◆ Task brief
A faithful transcription is wanted of the lines from the top of the material through the line that holds "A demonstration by", both ends included, leaving out the pictures.

· · · · ·

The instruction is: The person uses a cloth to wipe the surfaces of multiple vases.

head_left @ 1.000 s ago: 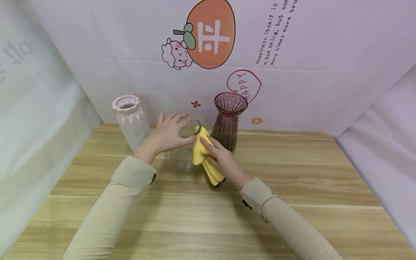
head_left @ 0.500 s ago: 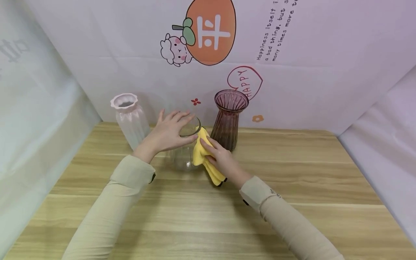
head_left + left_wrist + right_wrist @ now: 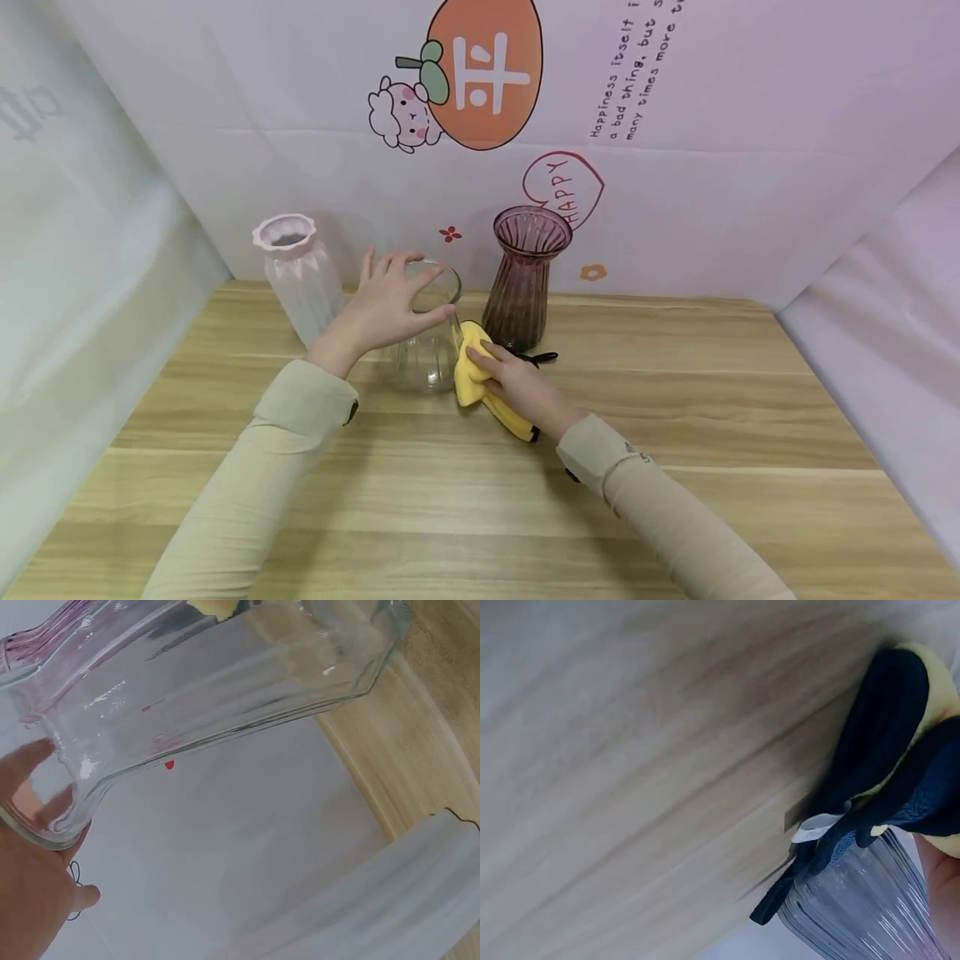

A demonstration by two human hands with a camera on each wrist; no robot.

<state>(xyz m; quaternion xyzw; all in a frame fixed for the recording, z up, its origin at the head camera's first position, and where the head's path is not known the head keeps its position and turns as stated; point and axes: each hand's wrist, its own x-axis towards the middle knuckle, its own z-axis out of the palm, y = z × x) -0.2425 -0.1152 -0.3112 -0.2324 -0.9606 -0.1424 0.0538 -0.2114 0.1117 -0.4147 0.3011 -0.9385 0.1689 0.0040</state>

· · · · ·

◆ Task result
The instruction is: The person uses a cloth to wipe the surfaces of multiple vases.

head_left @ 1.000 s ago: 
head_left @ 0.500 s ago: 
head_left + left_wrist + right_wrist @ now: 

A demonstration by two human hands with a camera on each wrist; no robot.

Nothing else is needed to finish the exercise.